3. Historical critics must explain the use of their work, but historical criticism, as a value-neutral discipline, is unable to explain why it is worthy studying. Historical critics must therefore explain the use of their study in other terms, such as its benefit for religious traditions.
3.1. Historical critics need to explain the usefulness of their study. [Note: The following bulletpoints one continuous argument.]
  • The humanities today understands that a normative claim informs every selection of subject matter, and demands that projects explain why they’re worthwhile.

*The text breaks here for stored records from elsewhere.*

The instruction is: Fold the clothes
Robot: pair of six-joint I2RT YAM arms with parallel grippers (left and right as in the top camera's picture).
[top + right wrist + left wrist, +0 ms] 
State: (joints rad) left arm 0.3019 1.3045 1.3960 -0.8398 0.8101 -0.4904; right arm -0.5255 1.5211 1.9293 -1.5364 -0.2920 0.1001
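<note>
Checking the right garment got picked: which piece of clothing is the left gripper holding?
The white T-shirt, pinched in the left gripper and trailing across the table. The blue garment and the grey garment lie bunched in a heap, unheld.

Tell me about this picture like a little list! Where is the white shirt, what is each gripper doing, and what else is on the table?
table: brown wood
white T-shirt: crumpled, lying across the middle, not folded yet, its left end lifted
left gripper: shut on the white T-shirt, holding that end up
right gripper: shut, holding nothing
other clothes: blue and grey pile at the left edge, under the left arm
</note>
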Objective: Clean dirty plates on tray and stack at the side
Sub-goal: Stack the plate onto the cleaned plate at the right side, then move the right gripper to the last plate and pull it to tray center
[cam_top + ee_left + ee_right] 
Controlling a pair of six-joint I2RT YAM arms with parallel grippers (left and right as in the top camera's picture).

  • This is a problem for historical criticism because it cannot explain its own worth. Some subjects can make that explanation on their own terms: the subject of ethics can itself explain the value of considering how best to live. But because historical criticism is value-neutral, it cannot explain in its own terms why it is worth studying. It cannot even protest that its value to biblical traditions makes it worthwhile, as it does not attach any value to biblical traditions itself: As a neutral historical discipline, it distances itself from religious traditions, and reserves the right to interpret the bible against them; and as a merely historical discipline, it is concerned with the bible’s past, not its relevance, value or trans-historical message.
  • A second reason this is a problem historical criticism that it can no longer presume society will think their study is important. Until recently, society, including the academy, generally took the bible’s message seriously, and historical critics hardly had to defend their work. Yet now that culture has become secular and multicultural, it has a lower view of the bible and of religious cultural traditions, and is increasingly demanding that they explain the worth of their study.

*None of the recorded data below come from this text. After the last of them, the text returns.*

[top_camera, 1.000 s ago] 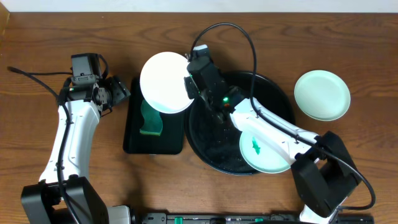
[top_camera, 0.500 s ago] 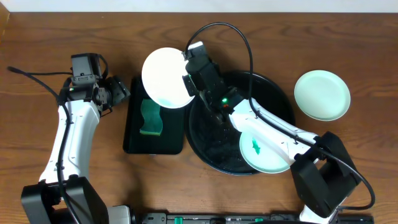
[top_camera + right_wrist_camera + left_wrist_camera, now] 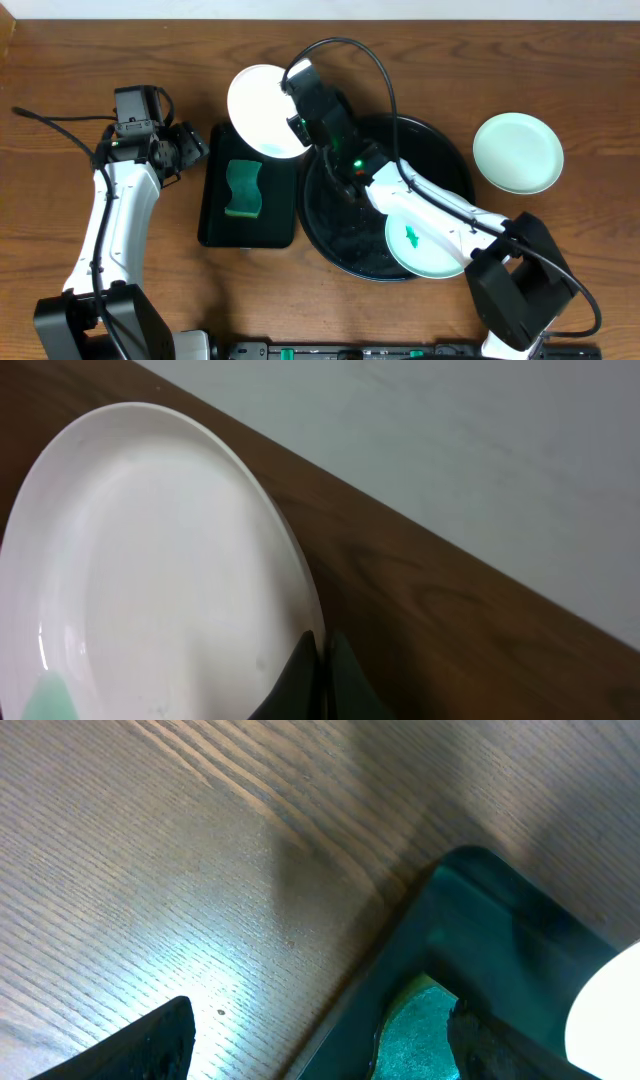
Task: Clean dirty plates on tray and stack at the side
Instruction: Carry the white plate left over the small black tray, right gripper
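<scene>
- The right gripper (image 3: 296,124) is keeping its jaws clamped on the rim of the held plate (image 3: 262,108). Over the last second it is carrying that plate farther back and tipping it more steeply, so from above it is looking narrower.
- That move is uncovering the sponge (image 3: 241,190) in the sponge tray (image 3: 215,225). The plate is now hanging over this tray's far end, no longer above the sponge.
- The plate is probably being angled up for a wipe that is not yet starting. The left gripper (image 3: 190,147) is still waiting with its jaws spread wide and empty, just left of the sponge tray's far-left corner.
- Nothing else is shifting. The smeared plate (image 3: 425,240) is lying at the near right of the round tray (image 3: 445,160). The pale-mint plate (image 3: 517,152) is sitting on the table (image 3: 80,60) to the tray's right, seemingly starting the stack.
- The right arm is covering much of the round tray's middle.
- In the right wrist view the fingertips (image 3: 345,680) are being cut off at the bottom edge. A pale green patch (image 3: 50,695) is showing at the plate's lower corner, and I cannot tell whether it is the smear.
- The left wrist view is catching only a corner of the sponge tray, a sliver of sponge and a slice of white plate.
</scene>
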### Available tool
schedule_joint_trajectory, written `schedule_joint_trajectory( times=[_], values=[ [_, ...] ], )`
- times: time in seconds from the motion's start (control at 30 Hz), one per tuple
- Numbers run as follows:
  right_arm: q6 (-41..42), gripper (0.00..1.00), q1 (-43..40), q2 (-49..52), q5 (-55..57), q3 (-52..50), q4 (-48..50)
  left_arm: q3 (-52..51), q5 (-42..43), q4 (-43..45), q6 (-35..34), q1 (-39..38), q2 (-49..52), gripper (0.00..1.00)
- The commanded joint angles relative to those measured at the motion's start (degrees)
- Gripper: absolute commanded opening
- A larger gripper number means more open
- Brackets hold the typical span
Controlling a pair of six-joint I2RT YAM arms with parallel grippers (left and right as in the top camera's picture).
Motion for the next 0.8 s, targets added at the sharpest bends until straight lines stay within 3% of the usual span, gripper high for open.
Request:
schedule_joint_trajectory(
  times=[0.0,0.5,0.77],
  values=[
    [-3.4,0.01,1.2,0.5,1.0,1.0,1.1,0.8,-0.2,-0.2,0.1,0.0,-0.3,0.81],
    [-15.5,0.01,2.2,0.5,1.0,1.0,7.0,0.9,-0.2,-0.2,0.1,0.0,-0.3,0.81],
    [-16.5,0.01,2.6,0.5,0.9,1.0,10.1,0.8,-0.2,-0.2,0.1,0.0,-0.3,0.81]
  ],
)
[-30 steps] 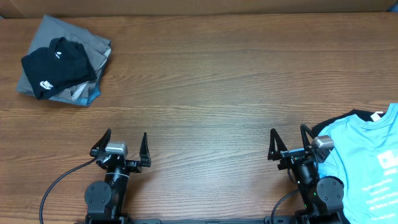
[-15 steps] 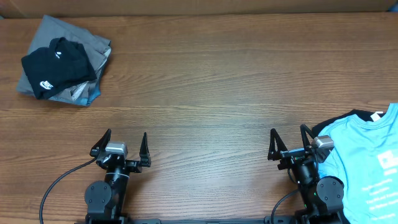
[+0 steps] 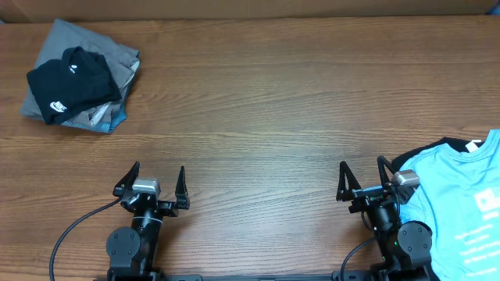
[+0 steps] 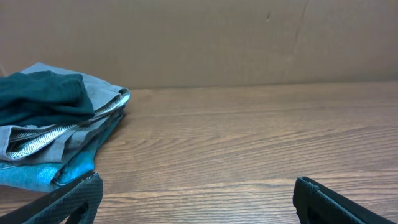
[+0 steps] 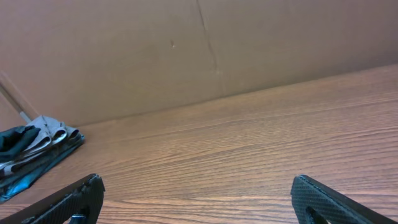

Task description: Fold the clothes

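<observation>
Your arms tucked low at the worktop's point(image 3: 273, 101) near edge, left tool point(image 3: 157, 169) spread wide, empty, right tool point(image 3: 362, 165) the same, light blue T-shirt point(image 3: 461, 211) beside your right arm, folded pile point(image 3: 78, 78) far left.

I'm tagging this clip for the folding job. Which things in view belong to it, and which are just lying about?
Belongs to the job: light blue T-shirt; black shirt under it; folded pile at the far left, with a black top uppermost; left gripper and right gripper, both open.
Just there: wooden table; cardboard wall; cable.
</observation>
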### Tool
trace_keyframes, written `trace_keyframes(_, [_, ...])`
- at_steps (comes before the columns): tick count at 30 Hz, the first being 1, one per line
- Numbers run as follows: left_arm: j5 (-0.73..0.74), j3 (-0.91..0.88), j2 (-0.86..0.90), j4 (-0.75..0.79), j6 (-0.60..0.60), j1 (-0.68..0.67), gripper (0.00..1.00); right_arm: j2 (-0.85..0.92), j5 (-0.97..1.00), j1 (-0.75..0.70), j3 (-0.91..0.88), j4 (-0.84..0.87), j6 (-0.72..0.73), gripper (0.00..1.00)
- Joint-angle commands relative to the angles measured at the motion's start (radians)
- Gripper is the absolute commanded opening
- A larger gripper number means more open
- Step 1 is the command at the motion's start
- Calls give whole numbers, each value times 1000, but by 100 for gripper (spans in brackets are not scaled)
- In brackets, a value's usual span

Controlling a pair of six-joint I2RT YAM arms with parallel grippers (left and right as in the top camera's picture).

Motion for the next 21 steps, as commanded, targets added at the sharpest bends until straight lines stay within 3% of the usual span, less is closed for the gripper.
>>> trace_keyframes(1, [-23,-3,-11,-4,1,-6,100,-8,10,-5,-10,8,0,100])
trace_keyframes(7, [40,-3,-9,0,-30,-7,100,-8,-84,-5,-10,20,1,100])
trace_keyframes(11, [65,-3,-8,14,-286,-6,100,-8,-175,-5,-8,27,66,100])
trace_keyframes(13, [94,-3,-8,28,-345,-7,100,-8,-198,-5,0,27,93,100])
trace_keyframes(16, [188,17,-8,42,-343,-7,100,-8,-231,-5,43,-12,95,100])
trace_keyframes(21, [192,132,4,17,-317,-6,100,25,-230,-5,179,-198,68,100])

  • Therefore historical critics must explain the worth of their study (the second problem), explaining things in a way that goes beyond the terms of historicism (the first problem). If their motivation is religious, that’s okay, but they need to be explicit that they rely on the values, influence and money of religious traditions. Secular motivations are okay too. Historicism is intrinsically secular, and secular practitioners will help their religious friends produce more honest history; but secular practitioners must not parasitically depend religious traditions: they must give a secular justification for studying the bible.
  • If historical critics argue that they’re studying the Bible because it is significant for Western culture, they must explain why Western culture matters more than Indian or Indonesian culture.

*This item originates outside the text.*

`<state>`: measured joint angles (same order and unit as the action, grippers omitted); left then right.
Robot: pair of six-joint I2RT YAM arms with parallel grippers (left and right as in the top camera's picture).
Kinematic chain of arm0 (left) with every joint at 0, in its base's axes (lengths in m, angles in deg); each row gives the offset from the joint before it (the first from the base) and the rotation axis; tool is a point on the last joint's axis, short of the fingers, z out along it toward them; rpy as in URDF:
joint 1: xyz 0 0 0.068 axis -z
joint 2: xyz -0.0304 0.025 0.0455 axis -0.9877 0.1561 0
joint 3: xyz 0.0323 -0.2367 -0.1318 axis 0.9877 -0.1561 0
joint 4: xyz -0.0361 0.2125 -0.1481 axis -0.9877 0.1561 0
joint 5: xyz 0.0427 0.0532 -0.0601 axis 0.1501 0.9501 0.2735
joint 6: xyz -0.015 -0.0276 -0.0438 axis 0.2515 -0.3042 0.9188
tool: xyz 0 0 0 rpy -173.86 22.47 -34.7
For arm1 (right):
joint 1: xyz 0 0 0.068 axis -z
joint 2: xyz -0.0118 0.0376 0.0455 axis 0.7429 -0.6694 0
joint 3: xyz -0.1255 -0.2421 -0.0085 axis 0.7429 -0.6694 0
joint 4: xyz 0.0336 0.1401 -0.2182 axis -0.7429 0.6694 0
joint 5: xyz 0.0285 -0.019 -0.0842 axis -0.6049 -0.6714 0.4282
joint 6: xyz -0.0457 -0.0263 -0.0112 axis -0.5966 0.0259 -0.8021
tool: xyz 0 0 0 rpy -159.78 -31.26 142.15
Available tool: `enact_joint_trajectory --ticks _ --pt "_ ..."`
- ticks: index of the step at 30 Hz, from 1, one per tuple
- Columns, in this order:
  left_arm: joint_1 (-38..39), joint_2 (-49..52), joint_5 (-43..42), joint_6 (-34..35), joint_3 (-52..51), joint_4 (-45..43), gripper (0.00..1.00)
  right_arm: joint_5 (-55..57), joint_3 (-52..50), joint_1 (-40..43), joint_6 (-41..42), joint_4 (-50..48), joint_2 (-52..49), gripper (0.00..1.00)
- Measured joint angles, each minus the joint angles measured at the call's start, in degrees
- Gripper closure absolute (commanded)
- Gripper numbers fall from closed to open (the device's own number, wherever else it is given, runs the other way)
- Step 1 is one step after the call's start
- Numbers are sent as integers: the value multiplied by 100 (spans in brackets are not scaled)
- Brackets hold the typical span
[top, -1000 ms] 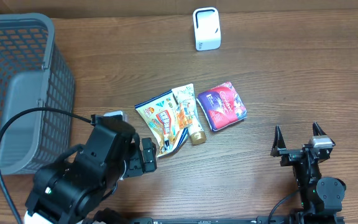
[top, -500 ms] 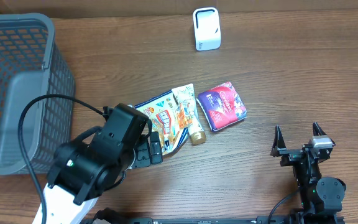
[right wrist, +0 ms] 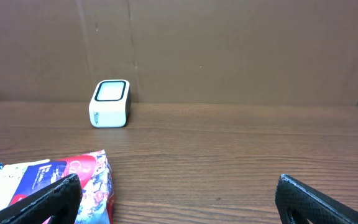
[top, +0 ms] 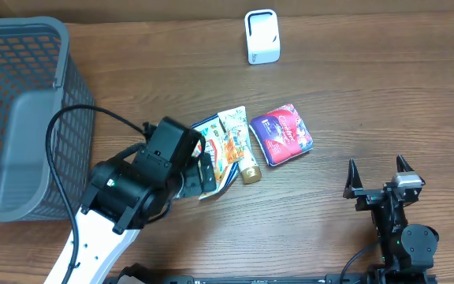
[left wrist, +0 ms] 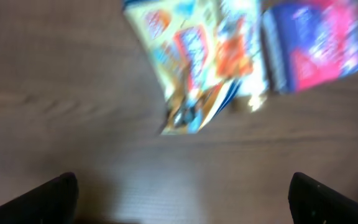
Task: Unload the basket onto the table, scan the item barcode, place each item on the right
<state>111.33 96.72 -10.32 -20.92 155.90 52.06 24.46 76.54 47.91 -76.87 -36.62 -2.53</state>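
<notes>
Left hand [left wrist: 182,194] (jaws wide) at snack packets [top: 231,142] — scanner [top: 261,35] well apart.

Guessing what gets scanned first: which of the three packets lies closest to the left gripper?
The yellow-and-blue packet, leftmost: the left gripper hovers at its lower tip; the white-orange packet and purple packet lie farther right.

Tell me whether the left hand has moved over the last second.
Yes. The left hand has swung right, away from the basket, up to the snack packets.
</notes>
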Motion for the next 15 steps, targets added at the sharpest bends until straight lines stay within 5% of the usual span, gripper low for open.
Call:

3.2 This means that historical critics must also explain their choice of methodology etc.
  • Historical critics must explain why they’re studying the canonical bible. The canon is a religious creation, so historical critics need to explain why they’re studying that, rather than, say, looking at all ANE documents. They also need to explain whether they will study the OT or the Tanakh, and if the former, whether they will credit christological claims, and if not, why not.
  • Historical critics need to explain how their method, historicism, fits in with their motivations. If they’re motivated by religious values, they will need to explain whether an exclusive focus on historical criticism best helps them uphold those values.
  • If the ‘ancillary disciplines’ (Syro-Palestinian archeology, or Northwest Semitic philology) want to stand alone, apart from biblical studies, they can no longer rely on their relevance to religious biblical interpretation. There may be good secular reasons why one should study Coptic over Hungarian; whatever they are, they need to be stated.